Doch "Mrs. Harris und ein Kleid von Dior" spielt nicht nur in den 1950er Jahren, sondern sieht auch aus wie ein Film aus dieser Zeit. Wenn die Protagonistin auf dem Beifahrersitz einer Vespa durch Paris gefahren wird, fühlt man sich unweigerlich an William Wylers "Roman Holiday – Ein Herz und eine Krone" erinnert, in dem Gregory Peck Audrey Hepburn Rom zeigte. Was dort aber frisch und lebendig wirkt, atmet hier doch eine gewisse Künstlichkeit.


Von Eiffelturm über Arc de Triomphe bis zum Sacré-Coeur am Montmartre werden so auch die Sehenswürdigkeiten der französischen Hauptstadt ins Bild gerückt und weder ein Spaziergang an der nächtlichen Seine noch ein Besuch in einem Varieté mit spärlich bekleideten, tanzenden Frauen darf fehlen.


Ermöglicht hat diese Reise nach Paris der Londoner Putzfrau erst ein Lottogewinn, nachdem ein Blick auf ein Kleid von Dior bei einer ihrer adeligen Kundschaften den Wunsch geweckt hat, selbst so eine edle Robe zu erwerben. Lesley Manville, die durch Rollen in Filmen Mike Leighs bekannt wurde, ist zweifellos eine Idealbesetzung dieser Titelfigur. Sie vermittelt die Herzensgüte von Mrs. Harris ebenso überzeugend wie ihre Hartnäckigkeit, wenn sie etwas erreichen will.


Während der originale Titel "Mrs. Harris Goes to Paris" dabei die Fahrt nach Frankreich ins Zentrum rückt, streicht der deutsche Titel mit "… ein Kleid von Dior" schon eine andere Stoßrichtung heraus: Von Anfang an wird hier das Haute Couture-Unternehmen ins Zentrum gerückt. Mehr noch als die Sehenswürdigkeiten von Paris wird so auch die edle Kollektion vorgeführt, deren Eleganz und Exklusivität herausgestrichen.


Detailreiche Ausstattung, warme Farben und aufgeräumte Bilder steigern diese Feier des Schönen und des "savoir vivre". Ausgesperrt bleibt freilich weitgehend jede soziale Realität von den harten Arbeitsbedingungen in der Haute Couture bis zu den Demütigungen als Putzfrau.
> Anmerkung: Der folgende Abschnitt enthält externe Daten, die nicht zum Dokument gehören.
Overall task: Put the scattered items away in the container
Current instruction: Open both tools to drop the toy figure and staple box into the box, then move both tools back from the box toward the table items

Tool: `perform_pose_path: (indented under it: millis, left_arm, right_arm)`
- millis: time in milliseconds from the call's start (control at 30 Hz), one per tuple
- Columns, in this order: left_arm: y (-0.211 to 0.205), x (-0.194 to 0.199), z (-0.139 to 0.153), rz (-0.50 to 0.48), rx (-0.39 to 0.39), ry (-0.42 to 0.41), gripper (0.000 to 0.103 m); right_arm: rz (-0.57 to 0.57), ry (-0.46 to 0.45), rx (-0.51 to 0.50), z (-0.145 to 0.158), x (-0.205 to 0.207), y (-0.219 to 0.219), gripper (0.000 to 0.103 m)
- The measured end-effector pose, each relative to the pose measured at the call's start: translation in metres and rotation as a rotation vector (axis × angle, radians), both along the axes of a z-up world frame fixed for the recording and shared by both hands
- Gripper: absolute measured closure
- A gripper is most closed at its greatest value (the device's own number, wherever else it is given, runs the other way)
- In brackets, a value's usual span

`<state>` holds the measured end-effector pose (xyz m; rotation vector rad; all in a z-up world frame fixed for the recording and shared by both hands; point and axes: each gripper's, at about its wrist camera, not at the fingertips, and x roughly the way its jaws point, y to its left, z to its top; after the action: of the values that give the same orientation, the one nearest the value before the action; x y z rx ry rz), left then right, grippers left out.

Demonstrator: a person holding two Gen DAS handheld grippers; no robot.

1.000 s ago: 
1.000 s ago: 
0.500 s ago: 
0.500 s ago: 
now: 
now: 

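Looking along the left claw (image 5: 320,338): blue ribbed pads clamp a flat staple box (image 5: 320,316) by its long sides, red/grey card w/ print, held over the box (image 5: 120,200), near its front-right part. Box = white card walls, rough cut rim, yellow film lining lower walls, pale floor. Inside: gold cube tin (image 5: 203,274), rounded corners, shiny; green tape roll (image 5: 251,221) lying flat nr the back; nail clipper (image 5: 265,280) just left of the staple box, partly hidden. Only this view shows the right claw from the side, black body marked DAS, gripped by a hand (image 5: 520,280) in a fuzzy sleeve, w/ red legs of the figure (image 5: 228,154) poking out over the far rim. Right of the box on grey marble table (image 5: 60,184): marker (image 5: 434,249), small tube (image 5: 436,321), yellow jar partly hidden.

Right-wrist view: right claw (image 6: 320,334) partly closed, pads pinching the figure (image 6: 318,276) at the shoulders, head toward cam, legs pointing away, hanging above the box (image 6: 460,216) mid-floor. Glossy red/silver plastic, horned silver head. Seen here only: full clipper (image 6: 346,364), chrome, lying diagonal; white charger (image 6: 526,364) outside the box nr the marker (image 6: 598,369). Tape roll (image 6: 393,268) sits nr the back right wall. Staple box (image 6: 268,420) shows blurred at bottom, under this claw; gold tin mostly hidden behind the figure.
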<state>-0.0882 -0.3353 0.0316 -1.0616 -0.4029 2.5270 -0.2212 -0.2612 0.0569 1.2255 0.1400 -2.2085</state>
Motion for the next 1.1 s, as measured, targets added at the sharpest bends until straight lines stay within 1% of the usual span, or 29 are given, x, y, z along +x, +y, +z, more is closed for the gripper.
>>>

In scharfem Kontrast zu dieser Hochglanzwelt steht zwar nicht nur die einfache britische Putzfrau, sondern auch der Müll, der sich auf den Straßen der Seine-Metropole aufgrund eines Streiks der Müllabfuhr häuft. Doch auch dieses Problem und die Proteste auf den Straßen wirken schöngefärbt und dienen vor allem dazu die Ehefrau des Müll-Unternehmers mit der Handlung zu verknüpfen. Denn diese arrogante Dame will Mrs. Harris ihr Wunschkleid wegschnappen.


Stärkere Reibung ergibt sich durch die verbitterte Assistentin des Firmenchefs, die ganz im Gegensatz zur Belegschaft des Modeunternehmens kein Verständnis für die einfache Britin zeigt und sie für völlig deplatziert in dieser mondänen Welt hält. – Mit sichtlichem Vergnügen spielt Isabelle Huppert diese Bissgurke, bei der Mrs. Harris auf Granit zu beissen scheint. Dennoch soll für die unerwünschte Kundin ein maßangefertigtes Kleid geschneidert werden, denn es gelingt ihr mit ihrer Freundlichkeit, Hilfsbereitschaft und Selbstlosigkeit auf Anhieb sowohl den Chefbuchhalter (Lucas Bravo) als auch das Top-Model und Gesichts Diors (Alba Baptista) für sich zu gewinnen.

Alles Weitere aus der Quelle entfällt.